October 14

Webliography: Bad News

Webliography Entry 1:  Bad News

  • Overview: Bad News is a free web-based educational game designed to increase the participant’s awareness of the viral nature of disinformation1 (i.e., “fake news”). During gameplay, the user takes on the role of a propaganda tycoon by making consciously negative choices with the intention of disseminating false news, proliferating conflict, and avoiding logic. By choosing emotionally-charged and politically-polarizing stories to post in a fictitious social media feed and subsequently developing a legion of followers, players learn how simple and pervasive the process of broadcasting bogus news can actually be.

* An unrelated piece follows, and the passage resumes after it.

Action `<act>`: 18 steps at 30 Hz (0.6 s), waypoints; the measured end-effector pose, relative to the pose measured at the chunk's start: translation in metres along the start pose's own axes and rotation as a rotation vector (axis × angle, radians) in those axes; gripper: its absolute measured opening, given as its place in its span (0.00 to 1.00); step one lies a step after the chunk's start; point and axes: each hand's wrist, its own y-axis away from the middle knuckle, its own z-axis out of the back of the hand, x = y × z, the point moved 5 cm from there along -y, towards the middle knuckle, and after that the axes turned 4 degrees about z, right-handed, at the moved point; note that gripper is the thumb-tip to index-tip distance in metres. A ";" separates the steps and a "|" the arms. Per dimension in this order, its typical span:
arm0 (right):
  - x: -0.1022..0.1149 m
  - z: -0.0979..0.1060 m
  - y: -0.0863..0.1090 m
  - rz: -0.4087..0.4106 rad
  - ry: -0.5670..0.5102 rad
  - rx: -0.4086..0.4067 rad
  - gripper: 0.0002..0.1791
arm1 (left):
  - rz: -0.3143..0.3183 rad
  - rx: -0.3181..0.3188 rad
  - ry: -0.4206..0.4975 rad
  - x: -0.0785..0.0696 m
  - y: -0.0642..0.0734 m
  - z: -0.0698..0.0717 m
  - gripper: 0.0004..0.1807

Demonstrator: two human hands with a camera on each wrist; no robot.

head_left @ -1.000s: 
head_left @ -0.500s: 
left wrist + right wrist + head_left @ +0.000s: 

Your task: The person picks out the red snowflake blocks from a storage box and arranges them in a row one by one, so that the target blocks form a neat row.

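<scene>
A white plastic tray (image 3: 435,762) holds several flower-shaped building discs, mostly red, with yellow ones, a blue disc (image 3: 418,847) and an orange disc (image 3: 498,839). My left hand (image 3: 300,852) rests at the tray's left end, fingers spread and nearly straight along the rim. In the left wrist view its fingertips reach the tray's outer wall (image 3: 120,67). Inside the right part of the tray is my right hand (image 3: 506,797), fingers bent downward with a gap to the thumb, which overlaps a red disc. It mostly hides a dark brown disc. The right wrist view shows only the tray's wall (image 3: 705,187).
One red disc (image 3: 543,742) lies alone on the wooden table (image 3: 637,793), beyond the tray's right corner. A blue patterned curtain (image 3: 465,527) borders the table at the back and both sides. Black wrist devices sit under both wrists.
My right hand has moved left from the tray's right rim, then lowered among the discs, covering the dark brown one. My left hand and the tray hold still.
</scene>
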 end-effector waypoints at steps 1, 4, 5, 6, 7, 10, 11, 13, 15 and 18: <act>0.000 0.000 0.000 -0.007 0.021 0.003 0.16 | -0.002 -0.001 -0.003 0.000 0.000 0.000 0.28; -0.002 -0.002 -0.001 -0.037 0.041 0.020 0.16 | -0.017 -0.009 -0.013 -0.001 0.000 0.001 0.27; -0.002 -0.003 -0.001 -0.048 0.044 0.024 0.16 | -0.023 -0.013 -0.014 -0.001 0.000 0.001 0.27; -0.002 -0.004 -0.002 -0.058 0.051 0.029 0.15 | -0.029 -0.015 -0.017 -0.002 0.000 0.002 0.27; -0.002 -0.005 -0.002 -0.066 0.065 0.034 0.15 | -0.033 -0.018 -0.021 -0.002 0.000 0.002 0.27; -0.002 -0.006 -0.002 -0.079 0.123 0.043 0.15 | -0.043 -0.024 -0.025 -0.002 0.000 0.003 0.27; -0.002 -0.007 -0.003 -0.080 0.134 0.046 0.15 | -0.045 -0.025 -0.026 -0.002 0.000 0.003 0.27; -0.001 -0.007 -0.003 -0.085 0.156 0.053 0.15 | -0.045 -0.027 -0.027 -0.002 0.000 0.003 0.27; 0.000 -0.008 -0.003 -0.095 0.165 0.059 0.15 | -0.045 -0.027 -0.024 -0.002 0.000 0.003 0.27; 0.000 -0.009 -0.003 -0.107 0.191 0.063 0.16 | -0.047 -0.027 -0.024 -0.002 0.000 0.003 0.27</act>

Touted by its creators as an “inoculation2 to fake news, Bad News situates participants from a villain’s perspective in an attempt to build resistance to the (figuratively) growing social contagion3. Gameplay focuses on six specific techniques of propaganda – polarization, impersonation, emotion, trolling, discrediting, and conspiracy – and players earn badges upon mastery of each concept. Equipped with two additional progress measures – a followers tally and a credibility meter, both of which rise and fall depending on the user’s choices – the game’s object is to deceive readers effectively enough to be considered an authentic news source.

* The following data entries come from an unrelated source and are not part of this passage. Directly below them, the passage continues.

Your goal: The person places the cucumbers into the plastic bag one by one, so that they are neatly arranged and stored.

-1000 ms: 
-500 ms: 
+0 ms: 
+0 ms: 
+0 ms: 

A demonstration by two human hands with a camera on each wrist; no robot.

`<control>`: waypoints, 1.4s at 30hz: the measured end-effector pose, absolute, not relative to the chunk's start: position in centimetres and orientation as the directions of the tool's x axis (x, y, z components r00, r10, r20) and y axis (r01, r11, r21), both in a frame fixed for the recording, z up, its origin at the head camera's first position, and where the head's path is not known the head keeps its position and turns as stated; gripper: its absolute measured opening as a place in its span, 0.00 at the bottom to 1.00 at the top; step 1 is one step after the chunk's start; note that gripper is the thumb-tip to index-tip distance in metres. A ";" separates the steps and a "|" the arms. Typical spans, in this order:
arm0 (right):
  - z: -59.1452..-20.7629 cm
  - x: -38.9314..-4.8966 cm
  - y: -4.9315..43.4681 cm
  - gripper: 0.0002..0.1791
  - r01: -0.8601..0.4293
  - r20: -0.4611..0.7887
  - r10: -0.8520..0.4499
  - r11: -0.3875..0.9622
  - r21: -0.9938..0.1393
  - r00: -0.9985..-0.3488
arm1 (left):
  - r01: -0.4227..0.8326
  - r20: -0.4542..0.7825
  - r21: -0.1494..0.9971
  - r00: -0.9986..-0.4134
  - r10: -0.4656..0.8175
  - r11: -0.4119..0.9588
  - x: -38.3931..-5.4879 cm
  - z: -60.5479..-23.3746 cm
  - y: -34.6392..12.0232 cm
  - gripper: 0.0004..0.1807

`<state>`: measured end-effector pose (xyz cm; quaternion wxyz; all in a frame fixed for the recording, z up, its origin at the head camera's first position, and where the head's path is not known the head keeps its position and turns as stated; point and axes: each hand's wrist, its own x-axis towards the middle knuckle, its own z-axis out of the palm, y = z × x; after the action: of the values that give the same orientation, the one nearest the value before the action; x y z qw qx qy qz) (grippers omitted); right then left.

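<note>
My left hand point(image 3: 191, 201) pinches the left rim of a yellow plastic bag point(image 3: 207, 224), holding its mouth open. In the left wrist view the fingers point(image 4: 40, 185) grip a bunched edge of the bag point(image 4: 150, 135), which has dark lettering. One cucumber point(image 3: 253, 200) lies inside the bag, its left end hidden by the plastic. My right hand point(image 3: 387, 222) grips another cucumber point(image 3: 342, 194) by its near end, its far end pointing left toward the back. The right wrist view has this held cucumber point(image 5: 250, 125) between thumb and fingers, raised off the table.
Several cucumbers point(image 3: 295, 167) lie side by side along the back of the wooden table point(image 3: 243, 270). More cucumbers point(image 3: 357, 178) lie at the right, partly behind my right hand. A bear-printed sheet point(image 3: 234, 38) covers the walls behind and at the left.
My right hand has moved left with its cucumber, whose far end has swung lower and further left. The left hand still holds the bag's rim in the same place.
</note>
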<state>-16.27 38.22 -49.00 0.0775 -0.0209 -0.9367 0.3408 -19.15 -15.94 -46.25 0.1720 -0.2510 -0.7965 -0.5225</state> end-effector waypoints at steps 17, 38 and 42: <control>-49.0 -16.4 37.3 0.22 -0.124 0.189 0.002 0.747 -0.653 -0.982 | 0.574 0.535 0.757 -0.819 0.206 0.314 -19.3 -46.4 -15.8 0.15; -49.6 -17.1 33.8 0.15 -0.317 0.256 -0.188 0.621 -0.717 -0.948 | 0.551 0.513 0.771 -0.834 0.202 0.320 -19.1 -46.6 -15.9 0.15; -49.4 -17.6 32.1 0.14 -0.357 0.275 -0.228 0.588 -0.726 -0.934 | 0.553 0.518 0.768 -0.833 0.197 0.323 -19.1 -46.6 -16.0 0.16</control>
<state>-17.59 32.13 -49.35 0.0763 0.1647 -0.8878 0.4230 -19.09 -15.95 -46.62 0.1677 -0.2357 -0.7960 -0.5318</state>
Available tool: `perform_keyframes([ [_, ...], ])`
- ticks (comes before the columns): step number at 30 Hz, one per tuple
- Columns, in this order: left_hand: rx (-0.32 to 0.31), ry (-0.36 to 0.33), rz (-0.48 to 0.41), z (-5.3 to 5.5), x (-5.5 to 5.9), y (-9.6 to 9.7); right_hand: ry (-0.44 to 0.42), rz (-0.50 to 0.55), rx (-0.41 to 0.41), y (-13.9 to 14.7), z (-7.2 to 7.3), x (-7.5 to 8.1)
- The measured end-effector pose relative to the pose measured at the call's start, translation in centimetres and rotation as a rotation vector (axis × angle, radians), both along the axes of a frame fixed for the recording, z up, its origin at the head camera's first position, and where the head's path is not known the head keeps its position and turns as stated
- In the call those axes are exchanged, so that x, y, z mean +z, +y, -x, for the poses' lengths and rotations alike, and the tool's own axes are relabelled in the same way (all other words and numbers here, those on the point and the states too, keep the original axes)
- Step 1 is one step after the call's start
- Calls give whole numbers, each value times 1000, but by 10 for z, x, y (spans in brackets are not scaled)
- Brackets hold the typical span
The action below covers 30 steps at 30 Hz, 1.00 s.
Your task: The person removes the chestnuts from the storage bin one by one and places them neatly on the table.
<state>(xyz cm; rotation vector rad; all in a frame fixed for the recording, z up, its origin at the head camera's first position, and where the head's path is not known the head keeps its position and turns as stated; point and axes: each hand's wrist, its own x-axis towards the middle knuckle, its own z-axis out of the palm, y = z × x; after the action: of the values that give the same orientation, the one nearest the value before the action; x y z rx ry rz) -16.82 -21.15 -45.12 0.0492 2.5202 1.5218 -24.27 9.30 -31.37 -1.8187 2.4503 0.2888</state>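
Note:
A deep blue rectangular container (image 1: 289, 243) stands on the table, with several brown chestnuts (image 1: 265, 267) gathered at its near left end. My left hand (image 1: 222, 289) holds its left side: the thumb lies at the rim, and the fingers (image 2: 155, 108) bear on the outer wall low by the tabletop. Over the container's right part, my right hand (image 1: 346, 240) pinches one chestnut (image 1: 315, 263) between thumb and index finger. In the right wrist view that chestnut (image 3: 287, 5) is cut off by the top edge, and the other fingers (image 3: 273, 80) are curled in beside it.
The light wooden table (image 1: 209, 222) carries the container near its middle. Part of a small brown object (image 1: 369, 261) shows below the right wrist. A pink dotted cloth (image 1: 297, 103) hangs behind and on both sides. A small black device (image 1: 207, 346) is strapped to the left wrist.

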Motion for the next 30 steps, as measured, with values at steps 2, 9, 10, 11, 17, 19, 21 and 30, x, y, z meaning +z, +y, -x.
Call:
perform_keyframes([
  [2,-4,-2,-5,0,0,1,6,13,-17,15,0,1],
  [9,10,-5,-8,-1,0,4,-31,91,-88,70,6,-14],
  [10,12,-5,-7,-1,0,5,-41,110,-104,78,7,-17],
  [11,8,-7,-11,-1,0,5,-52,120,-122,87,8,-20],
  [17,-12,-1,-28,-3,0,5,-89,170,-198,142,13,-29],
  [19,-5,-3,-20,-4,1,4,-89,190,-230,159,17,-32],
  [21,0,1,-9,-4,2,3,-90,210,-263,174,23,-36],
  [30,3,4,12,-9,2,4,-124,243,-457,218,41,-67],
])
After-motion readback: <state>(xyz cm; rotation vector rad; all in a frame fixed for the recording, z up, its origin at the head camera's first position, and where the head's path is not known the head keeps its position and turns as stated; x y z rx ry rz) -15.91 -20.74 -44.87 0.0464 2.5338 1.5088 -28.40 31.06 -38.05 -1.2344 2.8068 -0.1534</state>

In a BBC interview with Jon Roozenbeek4, the co-creator of the Bad News game, the designer explained the concept of Bad News as “a fake news game where you drop all pretense of ethics and choose the path that builds your persona as an unscrupulous media magnate. All in order to make yourself immune to disinformation” (DROG getbadnews, 2018). While the mechanics of the serious game5 are confined to individual decision-making via a range of preferences within a culminating scenario, certain risk accompanies each choice. In some cases, a player’s choice of content may boost ratings and accumulate more followers; in other cases, a single decision could reduce ratings and eliminate followers. This cycle mimics modern social media phenomena in that the gambles a participant makes with content selection directly – and instantaneously – affect public perception.

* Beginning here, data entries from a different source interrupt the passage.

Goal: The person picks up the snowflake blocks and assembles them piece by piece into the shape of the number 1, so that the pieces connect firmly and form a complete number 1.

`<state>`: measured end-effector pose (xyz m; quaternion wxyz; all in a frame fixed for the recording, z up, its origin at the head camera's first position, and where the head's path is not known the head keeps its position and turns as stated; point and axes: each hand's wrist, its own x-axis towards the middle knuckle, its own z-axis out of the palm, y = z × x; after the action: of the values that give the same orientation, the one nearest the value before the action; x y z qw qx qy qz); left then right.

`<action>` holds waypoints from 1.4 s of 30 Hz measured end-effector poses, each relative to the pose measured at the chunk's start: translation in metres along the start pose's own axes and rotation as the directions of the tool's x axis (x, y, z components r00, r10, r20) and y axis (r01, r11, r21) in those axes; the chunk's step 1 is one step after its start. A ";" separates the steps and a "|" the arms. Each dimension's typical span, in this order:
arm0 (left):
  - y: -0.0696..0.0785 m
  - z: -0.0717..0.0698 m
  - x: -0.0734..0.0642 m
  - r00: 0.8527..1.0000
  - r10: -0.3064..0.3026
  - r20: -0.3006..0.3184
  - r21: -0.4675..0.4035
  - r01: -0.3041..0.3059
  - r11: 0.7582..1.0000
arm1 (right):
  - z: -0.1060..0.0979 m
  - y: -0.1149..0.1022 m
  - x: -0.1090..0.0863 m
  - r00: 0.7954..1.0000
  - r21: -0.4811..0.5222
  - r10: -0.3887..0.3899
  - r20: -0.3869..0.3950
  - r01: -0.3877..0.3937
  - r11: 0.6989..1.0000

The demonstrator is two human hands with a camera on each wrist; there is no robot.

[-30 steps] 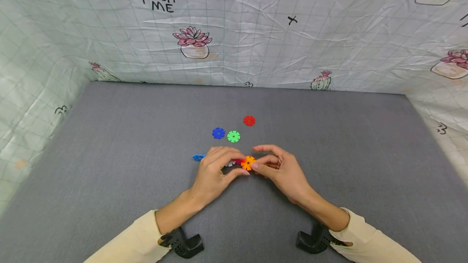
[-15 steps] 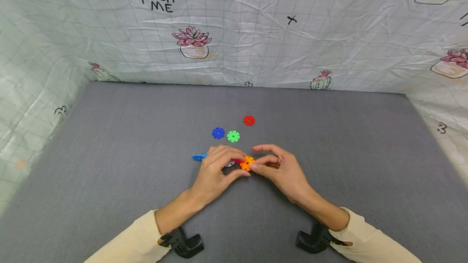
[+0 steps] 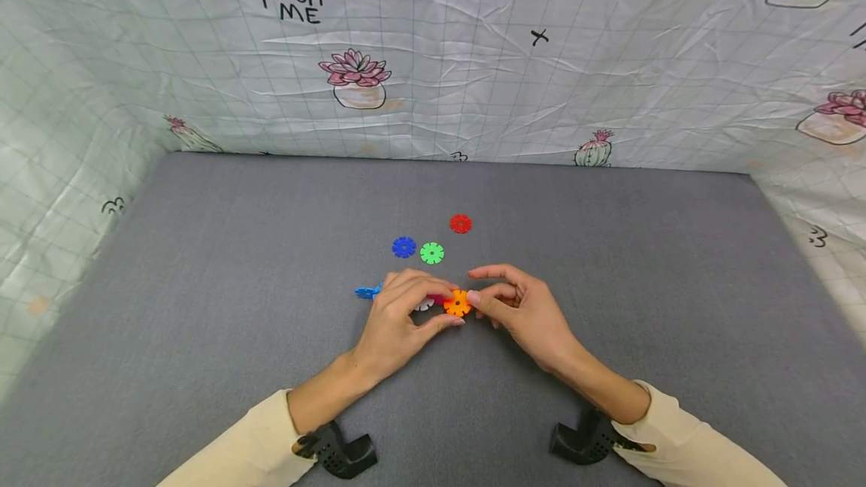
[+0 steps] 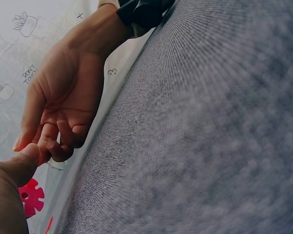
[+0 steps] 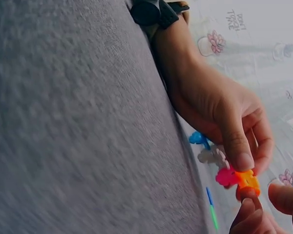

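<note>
A chain of interlocking notched plastic discs runs from a light blue disc (image 3: 367, 292) through a white disc (image 3: 424, 304) and a pink disc (image 5: 226, 176) to an orange disc (image 3: 457, 303). My left hand (image 3: 399, 314) arches over the chain and pinches the orange end between thumb and fingers, covering part of the links. At the orange disc's right edge is my right hand (image 3: 524, 314); its thumb stands off the disc in the right wrist view, while a fingertip (image 5: 249, 195) appears to touch the orange rim. The left wrist view shows the pink disc (image 4: 33, 197) beside my left thumb.
Beyond the hands, a dark blue disc (image 3: 404, 247), a green disc (image 3: 432, 252) and a red disc (image 3: 461, 224) lie flat on the grey table (image 3: 271, 231). A printed cloth (image 3: 440, 58) rises behind the table and at its sides.
The orange disc has shifted slightly left. My right thumb has come away from its face toward the edge, and the right hand has drawn back a little. My left hand stays nearly still.
</note>
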<state>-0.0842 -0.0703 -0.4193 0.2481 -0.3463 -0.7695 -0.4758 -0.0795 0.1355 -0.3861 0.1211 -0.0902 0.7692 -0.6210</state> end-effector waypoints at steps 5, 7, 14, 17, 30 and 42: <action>-0.001 0.000 0.000 1.000 -0.001 0.001 0.002 0.001 1.000 | -0.007 -0.003 0.008 0.998 -0.042 -0.034 -0.045 0.032 0.999; -0.001 0.000 0.000 1.000 -0.001 0.002 0.001 0.001 1.000 | -0.010 -0.003 0.013 0.996 -0.069 -0.061 -0.058 0.057 0.996; -0.001 0.000 0.000 1.000 0.004 0.009 -0.001 -0.004 1.000 | -0.015 -0.001 0.037 0.990 -0.122 -0.133 -0.037 0.127 0.984; -0.001 0.000 0.000 1.000 0.007 0.017 0.004 -0.008 1.000 | -0.014 0.001 0.046 0.989 -0.111 -0.145 0.001 0.144 0.983; -0.002 0.001 -0.001 0.999 0.016 0.035 0.027 -0.017 0.999 | 0.000 0.007 0.077 0.969 -0.343 -0.243 0.034 0.240 0.908; 0.000 0.001 0.000 0.999 0.014 0.038 0.033 -0.015 0.999 | 0.011 0.012 0.088 0.959 -0.469 -0.278 0.053 0.270 0.841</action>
<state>-0.0842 -0.0698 -0.4201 0.2427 -0.3566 -0.7794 -0.4544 -0.1597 0.1028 -0.4068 -0.0011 -0.2205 0.8770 -0.4270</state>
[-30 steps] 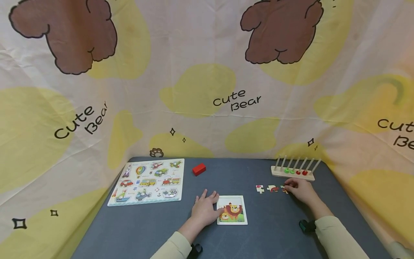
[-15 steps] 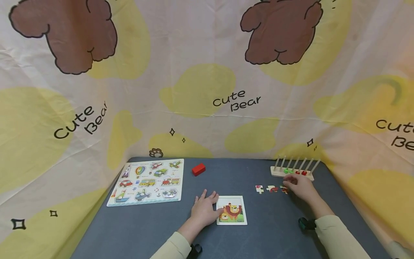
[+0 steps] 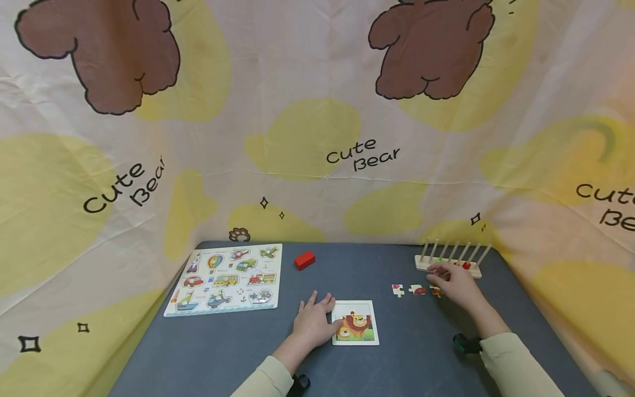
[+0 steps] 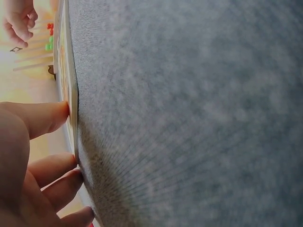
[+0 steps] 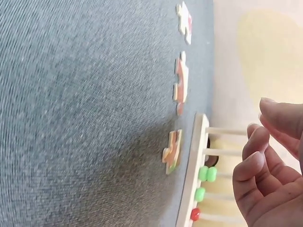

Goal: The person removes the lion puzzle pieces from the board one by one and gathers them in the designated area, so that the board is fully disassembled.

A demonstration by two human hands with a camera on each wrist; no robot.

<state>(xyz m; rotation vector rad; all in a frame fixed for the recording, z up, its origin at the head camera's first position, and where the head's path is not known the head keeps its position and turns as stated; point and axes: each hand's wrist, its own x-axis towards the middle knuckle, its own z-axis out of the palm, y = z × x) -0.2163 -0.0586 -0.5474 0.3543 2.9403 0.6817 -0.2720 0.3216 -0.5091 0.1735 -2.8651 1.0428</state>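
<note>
My left hand [image 3: 313, 324] lies on the table with its fingers spread. Its thumb [image 4: 52, 116] presses on the left edge of a small white-framed lion puzzle [image 3: 358, 325]. Off to the right, my right hand [image 3: 460, 286] hovers over the table, fingers loosely bent and nothing held in the right wrist view. Close by it, three jigsaw pieces lie in a row: a whitish-pink piece [image 3: 398, 290], a red-and-white piece [image 3: 417, 289], and an orange-brown piece [image 5: 172, 151] nearest the hand.
A wooden peg rack [image 3: 423, 264] with green and red beads stands behind my right hand. Toward the back lies a red block [image 3: 305, 259]. At the left is a vehicle picture board [image 3: 228, 281]. A printed cloth [image 3: 307, 209] hangs behind the table.
My right hand has lifted off the orange-brown piece and shifted slightly left and back, leaving the piece on the table. My left hand stays on the puzzle.
</note>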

The Bad News information sheet6, a 12-page PDF designed to help educators utilize the game as a learning tool, provides guidance for incorporating the game into the curriculum.

Within my practice as an English and communications instructor at a community college, I have incorporated reflective activities based on gameplay of Bad News as one part of a three-module unit through which satisfactory completion yields achievement of a media literacy digital badge. This badge is awarded within the course LMS, and is fully transferable as a digital micro-credential. While my students’ feedback on the Bad News game experience is primarily positive, results vary among users. All learners who submitted reflective commentary on their experience reported a deeper level of understanding of fake news practices as well as a (perceived) wider breadth of cautionary analysis when approaching new broadcast information. This result is consistent with recent research citing experience with the Bad News game as a positive contributor to the development of psychological resistance12 to disinformation.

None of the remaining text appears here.